- **INFORMATION GIVEN**
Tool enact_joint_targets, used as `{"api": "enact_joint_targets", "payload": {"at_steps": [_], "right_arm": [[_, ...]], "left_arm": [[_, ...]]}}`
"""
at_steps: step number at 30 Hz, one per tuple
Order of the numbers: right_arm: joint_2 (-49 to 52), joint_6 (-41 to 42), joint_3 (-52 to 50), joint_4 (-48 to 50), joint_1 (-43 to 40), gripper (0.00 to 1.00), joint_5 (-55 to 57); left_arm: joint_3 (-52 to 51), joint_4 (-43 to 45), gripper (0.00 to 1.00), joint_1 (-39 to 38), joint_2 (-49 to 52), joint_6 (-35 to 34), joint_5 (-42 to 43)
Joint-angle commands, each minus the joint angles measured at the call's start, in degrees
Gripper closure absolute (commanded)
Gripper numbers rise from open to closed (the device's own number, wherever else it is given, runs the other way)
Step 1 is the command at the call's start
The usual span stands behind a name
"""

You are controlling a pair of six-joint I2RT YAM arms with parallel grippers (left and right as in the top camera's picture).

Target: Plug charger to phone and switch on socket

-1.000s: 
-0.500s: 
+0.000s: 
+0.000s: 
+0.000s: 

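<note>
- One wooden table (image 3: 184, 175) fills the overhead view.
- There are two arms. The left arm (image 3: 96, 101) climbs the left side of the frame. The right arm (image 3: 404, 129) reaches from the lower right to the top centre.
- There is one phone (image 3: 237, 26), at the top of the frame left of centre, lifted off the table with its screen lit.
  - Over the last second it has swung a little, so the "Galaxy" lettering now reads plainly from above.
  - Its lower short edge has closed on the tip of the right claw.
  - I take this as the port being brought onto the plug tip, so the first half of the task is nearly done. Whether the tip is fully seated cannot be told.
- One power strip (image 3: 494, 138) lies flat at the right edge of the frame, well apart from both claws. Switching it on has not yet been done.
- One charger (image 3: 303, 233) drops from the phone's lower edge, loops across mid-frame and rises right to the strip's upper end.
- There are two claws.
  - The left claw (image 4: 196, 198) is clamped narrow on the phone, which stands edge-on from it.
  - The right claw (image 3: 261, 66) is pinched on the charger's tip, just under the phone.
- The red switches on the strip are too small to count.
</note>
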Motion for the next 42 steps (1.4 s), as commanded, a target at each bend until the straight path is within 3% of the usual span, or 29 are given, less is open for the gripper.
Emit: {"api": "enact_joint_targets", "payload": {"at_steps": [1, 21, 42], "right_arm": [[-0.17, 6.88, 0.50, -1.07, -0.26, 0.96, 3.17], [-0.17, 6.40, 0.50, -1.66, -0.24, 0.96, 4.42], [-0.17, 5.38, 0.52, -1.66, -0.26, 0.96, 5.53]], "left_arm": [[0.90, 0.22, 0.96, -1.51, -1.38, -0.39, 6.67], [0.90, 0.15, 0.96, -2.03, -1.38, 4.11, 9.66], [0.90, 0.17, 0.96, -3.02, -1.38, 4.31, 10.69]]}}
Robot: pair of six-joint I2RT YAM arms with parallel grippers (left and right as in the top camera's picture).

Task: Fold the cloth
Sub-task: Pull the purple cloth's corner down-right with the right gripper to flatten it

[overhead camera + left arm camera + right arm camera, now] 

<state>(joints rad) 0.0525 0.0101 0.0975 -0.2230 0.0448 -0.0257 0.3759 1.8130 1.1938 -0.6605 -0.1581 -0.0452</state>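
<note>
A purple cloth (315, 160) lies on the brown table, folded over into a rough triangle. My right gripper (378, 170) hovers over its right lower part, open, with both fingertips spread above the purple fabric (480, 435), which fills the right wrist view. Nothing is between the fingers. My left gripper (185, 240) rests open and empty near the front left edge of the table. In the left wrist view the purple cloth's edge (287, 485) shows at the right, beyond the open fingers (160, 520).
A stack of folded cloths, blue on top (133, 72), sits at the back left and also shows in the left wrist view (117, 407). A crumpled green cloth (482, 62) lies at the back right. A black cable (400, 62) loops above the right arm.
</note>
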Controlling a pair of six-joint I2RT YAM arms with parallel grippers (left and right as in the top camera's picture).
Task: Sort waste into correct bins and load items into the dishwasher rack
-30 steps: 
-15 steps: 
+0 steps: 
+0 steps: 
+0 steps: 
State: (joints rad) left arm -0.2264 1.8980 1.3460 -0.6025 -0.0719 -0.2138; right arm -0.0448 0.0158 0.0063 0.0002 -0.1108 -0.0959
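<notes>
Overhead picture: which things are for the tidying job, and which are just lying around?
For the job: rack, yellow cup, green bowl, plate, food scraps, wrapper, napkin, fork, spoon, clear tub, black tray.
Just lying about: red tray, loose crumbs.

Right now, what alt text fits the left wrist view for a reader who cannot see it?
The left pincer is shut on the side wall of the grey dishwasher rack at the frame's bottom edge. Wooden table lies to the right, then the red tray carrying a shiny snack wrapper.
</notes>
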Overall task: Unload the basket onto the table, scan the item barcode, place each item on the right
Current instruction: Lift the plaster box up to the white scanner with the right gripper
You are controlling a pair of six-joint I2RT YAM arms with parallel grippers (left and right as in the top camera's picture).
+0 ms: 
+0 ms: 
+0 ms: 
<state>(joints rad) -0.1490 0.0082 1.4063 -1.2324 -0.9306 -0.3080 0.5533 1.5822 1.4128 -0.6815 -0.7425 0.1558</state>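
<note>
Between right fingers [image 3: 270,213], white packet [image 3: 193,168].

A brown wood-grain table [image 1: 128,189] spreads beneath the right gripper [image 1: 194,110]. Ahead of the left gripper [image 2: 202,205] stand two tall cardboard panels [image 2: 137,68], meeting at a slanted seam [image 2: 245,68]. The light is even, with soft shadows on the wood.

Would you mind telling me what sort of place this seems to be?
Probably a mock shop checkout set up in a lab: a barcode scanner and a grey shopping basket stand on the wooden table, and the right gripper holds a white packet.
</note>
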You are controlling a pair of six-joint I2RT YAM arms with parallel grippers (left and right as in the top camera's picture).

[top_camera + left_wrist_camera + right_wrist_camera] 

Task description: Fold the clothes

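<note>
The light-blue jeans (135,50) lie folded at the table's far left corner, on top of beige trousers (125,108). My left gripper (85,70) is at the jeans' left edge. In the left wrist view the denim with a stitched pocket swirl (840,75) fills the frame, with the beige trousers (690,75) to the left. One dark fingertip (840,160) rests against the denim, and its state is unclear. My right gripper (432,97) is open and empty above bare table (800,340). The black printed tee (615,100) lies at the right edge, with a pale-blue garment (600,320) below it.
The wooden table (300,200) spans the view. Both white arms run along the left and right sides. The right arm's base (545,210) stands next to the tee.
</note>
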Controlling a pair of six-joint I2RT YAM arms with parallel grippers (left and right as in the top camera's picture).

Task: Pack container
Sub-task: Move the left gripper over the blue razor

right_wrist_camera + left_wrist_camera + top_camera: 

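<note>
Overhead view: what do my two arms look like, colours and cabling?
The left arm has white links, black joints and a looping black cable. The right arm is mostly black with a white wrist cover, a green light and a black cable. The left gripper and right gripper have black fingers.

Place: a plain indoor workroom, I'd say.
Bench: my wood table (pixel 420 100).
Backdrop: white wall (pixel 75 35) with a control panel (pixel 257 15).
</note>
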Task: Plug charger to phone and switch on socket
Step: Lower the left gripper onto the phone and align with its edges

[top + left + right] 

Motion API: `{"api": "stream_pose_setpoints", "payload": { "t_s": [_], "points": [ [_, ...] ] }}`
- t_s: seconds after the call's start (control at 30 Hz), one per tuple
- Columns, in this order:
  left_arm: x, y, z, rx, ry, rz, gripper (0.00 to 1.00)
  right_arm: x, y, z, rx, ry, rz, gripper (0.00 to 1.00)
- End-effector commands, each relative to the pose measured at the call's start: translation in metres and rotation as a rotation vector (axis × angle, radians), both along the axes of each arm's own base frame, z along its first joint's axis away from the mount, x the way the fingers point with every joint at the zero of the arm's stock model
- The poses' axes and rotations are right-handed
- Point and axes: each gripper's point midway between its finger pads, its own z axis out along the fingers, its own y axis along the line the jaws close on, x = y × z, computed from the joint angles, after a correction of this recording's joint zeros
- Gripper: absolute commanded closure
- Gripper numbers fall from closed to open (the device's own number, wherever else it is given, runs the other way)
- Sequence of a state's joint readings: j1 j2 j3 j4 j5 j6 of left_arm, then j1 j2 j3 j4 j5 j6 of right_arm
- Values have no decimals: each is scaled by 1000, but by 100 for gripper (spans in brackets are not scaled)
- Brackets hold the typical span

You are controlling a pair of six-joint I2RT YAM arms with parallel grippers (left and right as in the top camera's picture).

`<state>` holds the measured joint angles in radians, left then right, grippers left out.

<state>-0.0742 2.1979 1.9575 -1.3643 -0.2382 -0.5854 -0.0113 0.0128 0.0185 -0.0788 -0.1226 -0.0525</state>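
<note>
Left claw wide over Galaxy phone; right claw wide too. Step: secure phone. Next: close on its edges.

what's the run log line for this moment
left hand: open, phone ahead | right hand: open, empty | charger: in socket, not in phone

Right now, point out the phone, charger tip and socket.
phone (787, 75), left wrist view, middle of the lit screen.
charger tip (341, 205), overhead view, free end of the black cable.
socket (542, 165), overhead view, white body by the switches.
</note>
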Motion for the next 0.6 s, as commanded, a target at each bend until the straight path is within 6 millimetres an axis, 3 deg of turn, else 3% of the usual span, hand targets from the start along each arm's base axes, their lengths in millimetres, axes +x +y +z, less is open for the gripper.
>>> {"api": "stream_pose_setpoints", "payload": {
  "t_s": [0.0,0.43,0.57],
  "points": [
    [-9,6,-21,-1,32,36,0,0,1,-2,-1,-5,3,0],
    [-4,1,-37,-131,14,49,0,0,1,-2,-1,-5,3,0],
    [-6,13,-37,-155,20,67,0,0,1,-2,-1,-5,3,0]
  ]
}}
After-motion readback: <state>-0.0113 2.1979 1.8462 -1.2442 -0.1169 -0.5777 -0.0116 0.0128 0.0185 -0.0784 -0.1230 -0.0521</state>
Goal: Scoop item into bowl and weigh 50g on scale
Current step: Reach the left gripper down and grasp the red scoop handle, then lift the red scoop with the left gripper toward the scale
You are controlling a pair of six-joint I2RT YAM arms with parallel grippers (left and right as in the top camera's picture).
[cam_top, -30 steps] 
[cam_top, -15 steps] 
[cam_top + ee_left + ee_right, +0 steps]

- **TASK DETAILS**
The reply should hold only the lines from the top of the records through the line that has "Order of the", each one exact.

- **EXERCISE ANSWER**
Tool enact_joint_targets, used as `{"api": "enact_joint_targets", "payload": {"at_steps": [_], "right_arm": [[_, ...]], "left_arm": [[_, ...]]}}`
"""
at_steps: step number at 30 Hz, one per tuple
Order of the numbers: right_arm: joint_2 (-49 to 52), joint_6 (-41 to 42), joint_3 (-52 to 50), joint_4 (-48 to 50), joint_1 (-43 to 40), gripper (0.00 to 1.00), joint_5 (-55 to 57); left_arm: joint_3 (-52 to 51), joint_4 (-43 to 45), gripper (0.00 to 1.00), joint_1 (-39 to 38), joint_2 (-49 to 52), joint_6 (-35 to 34), joint_5 (-42 to 43)

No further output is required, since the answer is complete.